Dassault Systemes delivers state-of-the-art modeling methodologies to AIT Digital Mock-Up Consortium

The members of the technology project AIT DMU-MM (Advanced Information Technology/Digital Mock-up Modeling Methodologies) have evaluated advanced modeling methodologies in the Digital Mock-Up context, and validated them in the CATIA and ENOVIA environments.



Paris, France, Micad, February 12, 1999--The 3-year development project, due to finish first quarter 1999, was financed by the European Union as part of AIT. It brought together manufacturers from the aerospace (Alenia, Aerospatiale, BMW-Rolls Royce) and automotive sectors (Volkswagen, Rover), as well as academics (Technical University of Berlin, Coventry University) and CAD/CAM software providers.

The aim of the DMU-MM project was to foster a strong spirit of cooperation between all of these players in order to define a competitive solution tailored to meet industrial expectations. The manufacturers took the opportunity to set out their needs, right from the definition stage of new methodologies, while Dassault Systemes’ development managers took these various specifications on board in defining a complete and global modeling offer (design and process) within the digital mock-up.

"Working in the DMU-MM Consortium has allowed us to influence the strategic direction of the development work at Dassault Systemes’. The result has been to bring to market products that more fully satisfy our needs, and to make the tools available much earlier than would otherwise have been the case. Collaboration with other user companies, software vendors and academia has contributed to the education of all those involved, and created effective working partnerships that will facilitate closer working in the future" , comments John Todd, Manager, CAx Research, Rover Group.

The CATIA digital mock-up enables users to design, in context, all the geometric and technological components which make up the industrial product and to navigate within the resulting virtual product to check for collisions and interferences.

"With DMU-MM, we offer a method for mastering the geometric variations of assemblies. This method is supported by a number of tools, of which the most outstanding – a Dassault Systemes prototype – provides a realistic simulation of the assembly of parts, especially distorting parts.

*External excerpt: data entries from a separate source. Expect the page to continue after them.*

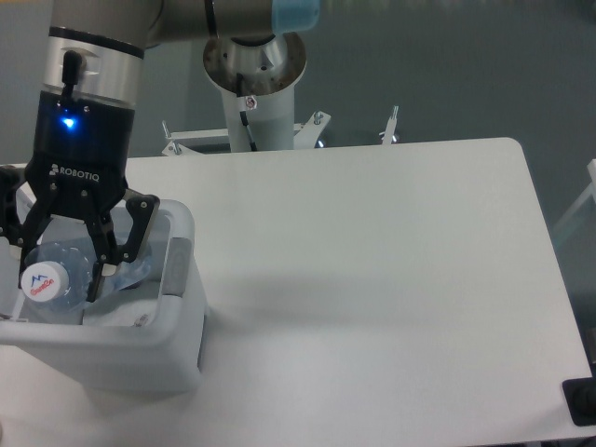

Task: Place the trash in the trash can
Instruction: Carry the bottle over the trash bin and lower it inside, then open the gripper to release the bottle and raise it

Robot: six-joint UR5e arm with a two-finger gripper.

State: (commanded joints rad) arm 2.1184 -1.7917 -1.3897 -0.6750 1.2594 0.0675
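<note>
Bottle btwn closed claw fingers, over trash can.

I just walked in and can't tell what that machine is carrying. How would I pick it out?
Find the white bin at the table's left edge. Above its opening hangs the arm's black tool, shut on a crushed clear bluish bottle. Its pale round cap with a red mark faces the camera.
</note>
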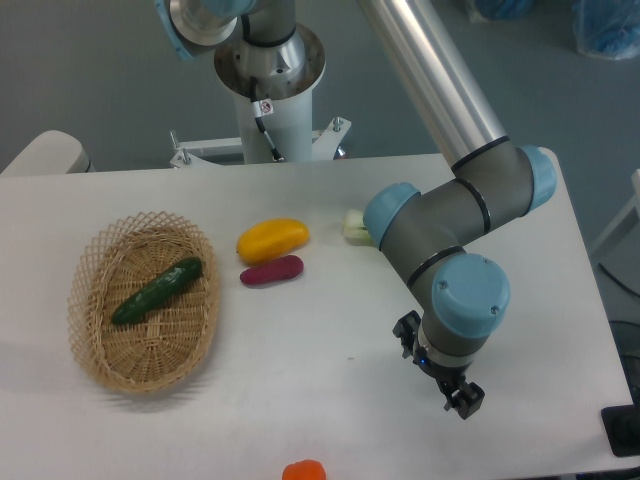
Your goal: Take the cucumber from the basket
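The cucumber (pixel 157 291) is lying diagonally inside the basket (pixel 98 258) at the table's (pixel 300 370) left end. The gripper (pixel 462 398) is hanging well apart from it, far right; its fingers are too hidden to judge.

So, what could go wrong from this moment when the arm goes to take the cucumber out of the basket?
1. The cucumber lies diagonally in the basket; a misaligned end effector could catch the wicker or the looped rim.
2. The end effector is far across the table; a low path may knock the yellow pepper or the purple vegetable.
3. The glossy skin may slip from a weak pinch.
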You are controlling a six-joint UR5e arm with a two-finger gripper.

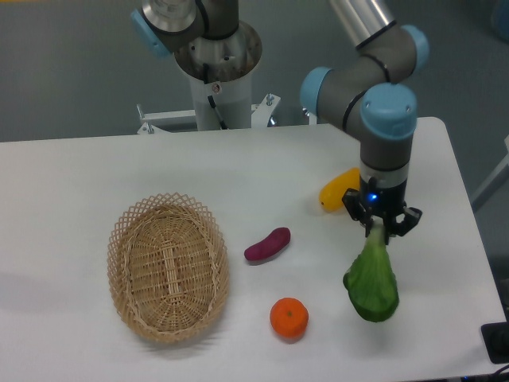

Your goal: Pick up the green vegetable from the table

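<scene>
The green vegetable (371, 282) hangs with its pale stem up and its broad dark green leaves down, at the right of the white table (95, 175). My gripper (378, 228) is shut on the pale stem from above. The leafy end is near the table surface; I cannot tell whether it touches.
A woven wicker basket (169, 267) lies at the left. A purple eggplant-like piece (267, 244) lies in the middle. An orange (289, 318) sits near the front. A yellow oblong vegetable (337, 189) lies just behind my gripper. The table's right edge is close by.
</scene>
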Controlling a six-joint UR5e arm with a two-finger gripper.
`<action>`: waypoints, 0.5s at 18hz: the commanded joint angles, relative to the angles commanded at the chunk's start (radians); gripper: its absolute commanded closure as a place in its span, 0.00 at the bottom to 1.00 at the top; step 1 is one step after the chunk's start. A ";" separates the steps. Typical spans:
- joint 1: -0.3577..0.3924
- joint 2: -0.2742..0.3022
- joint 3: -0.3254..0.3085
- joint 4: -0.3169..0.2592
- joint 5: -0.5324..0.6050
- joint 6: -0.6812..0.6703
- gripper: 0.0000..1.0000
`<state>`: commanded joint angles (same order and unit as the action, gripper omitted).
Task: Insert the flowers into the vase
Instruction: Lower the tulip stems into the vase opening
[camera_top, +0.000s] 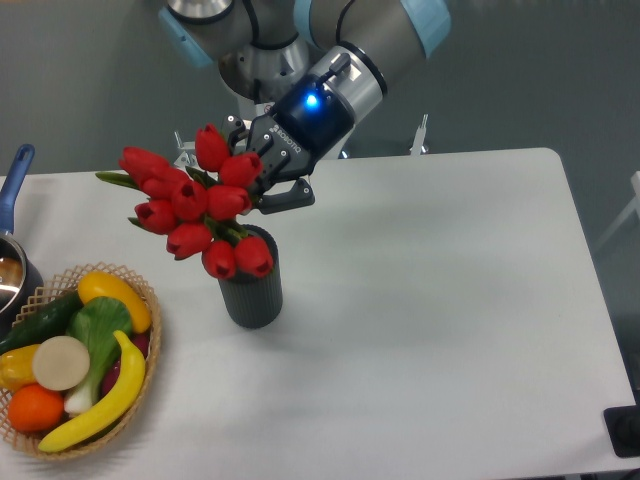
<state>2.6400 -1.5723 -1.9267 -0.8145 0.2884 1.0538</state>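
Observation:
The flowers (192, 205), a bunch of red tulips with closed buds and green leaves, hang in the air left of centre, tilted with the buds toward the left. My gripper (258, 172) is shut on their stems, which are hidden behind the buds and fingers. The vase (251, 286), a dark ribbed cylinder, stands upright on the white table just below and right of the bunch. The lowest buds overlap the vase's rim in this view; whether they touch it is unclear.
A wicker basket (148, 335) of fruit and vegetables sits at the front left. A pot with a blue handle (12, 180) pokes in at the left edge. The arm's base (270, 95) rises behind the table.

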 joint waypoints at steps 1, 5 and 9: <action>0.000 0.000 0.000 0.000 0.000 0.000 0.93; 0.005 -0.002 -0.008 0.000 0.000 0.003 0.93; 0.003 -0.003 -0.052 0.000 0.002 0.080 0.92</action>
<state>2.6431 -1.5754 -1.9787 -0.8145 0.2899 1.1334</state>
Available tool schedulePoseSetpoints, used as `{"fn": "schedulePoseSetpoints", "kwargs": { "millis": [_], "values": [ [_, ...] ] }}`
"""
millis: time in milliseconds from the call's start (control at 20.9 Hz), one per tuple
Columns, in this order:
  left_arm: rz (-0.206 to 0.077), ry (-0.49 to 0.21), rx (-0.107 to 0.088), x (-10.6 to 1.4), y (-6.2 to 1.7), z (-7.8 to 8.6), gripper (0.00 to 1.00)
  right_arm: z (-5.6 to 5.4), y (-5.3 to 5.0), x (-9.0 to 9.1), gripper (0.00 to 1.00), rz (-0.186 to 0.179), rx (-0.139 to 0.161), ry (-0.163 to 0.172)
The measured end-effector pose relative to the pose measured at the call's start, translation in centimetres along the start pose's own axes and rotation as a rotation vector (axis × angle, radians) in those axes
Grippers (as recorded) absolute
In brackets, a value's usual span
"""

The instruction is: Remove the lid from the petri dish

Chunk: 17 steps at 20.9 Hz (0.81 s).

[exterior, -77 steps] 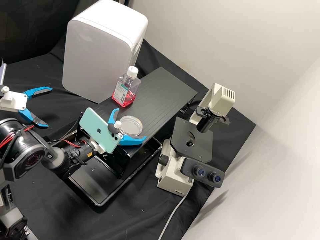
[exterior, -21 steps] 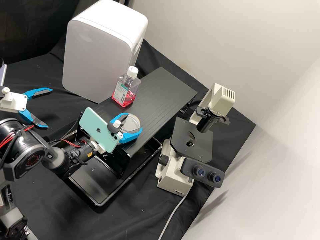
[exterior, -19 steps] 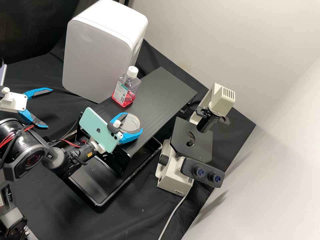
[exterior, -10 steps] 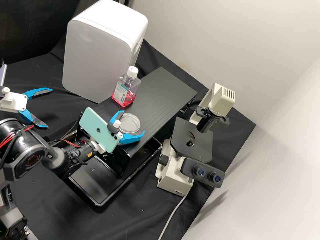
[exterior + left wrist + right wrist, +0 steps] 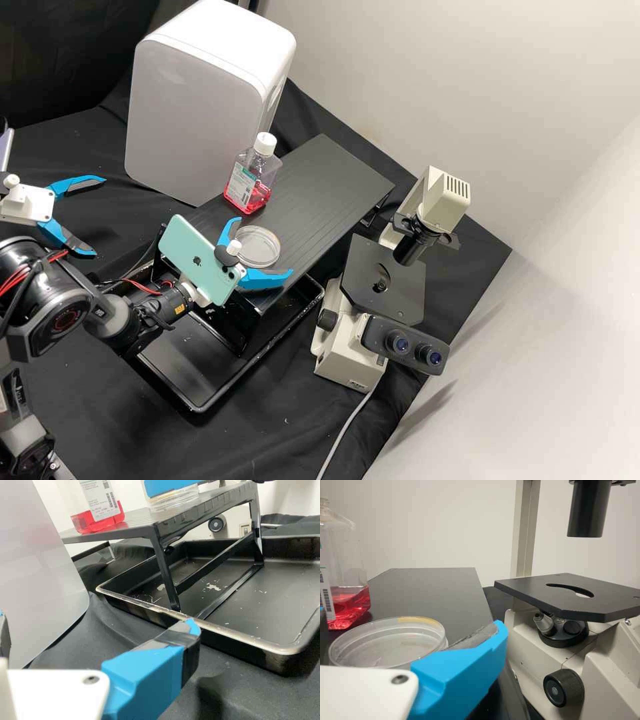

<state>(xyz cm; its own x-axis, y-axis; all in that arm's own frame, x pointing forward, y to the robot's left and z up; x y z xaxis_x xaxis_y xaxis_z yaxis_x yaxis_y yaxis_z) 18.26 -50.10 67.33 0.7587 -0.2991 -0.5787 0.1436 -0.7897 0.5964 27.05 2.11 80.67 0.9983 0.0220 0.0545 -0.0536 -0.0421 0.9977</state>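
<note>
Petri dish is sitting at the stand's front end between the right gripper's wide jaws; left gripper is gaping too.

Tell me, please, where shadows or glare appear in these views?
High view: the microscope casts soft shadows on the white surface beside it. Left wrist view: the tray glints along its rim. Right wrist view: the shelf has a pale sheen; the dish shows no harsh glare.

Petri dish rim partly behind right claw, flask cut off at edge, lid seam perhaps indistinct
</note>
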Motion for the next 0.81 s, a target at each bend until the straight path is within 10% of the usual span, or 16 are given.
{"fn": "schedulePoseSetpoints", "kwargs": {
  "millis": [813],
  "values": [
    [0.000, 0.000, 0.000, 0.00, 0.00, 0.00, 1.00, -0.92, -1.00, -0.08, 1.00, -0.037, -0.023, 0.035]
  ]
}}
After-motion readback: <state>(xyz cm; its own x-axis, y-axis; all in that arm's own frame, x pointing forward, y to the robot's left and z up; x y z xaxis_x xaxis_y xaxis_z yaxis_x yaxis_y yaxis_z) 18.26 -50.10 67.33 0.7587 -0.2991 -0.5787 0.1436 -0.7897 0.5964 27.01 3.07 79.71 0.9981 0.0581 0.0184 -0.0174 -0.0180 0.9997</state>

This experience convinces us that rapidly new generation products and tools will be available to improve performances and the quality of our products while reducing manufacturing costs", explains Michel Dureigne, Product Research Manager for the Aerospatiale Group.

"We are extremely satisfied of the working together achieved throughout this project between the Consortium members", says Pascal Lecland, R&D Strategy and Research, Dassault Systemes. "This project, as well as the other AIT projects Dassault Systemes is contributing to, reflects our permanent strategy to better understand our customers’ processes and the associated requirements in order to better serve and support them with our products."

The fields covered by the AIT DMU-MM project involved surface definition and management, multiple views and management of incomplete models, space management and reservation, relationships between components and locations, as well as modeling of wiring and piping system layout.

These innovations, partly demonstrated at Micad on the digital mock-up of an automotive engine, will be introduced in the CATIA Version 5 and ENOVIA product ranges.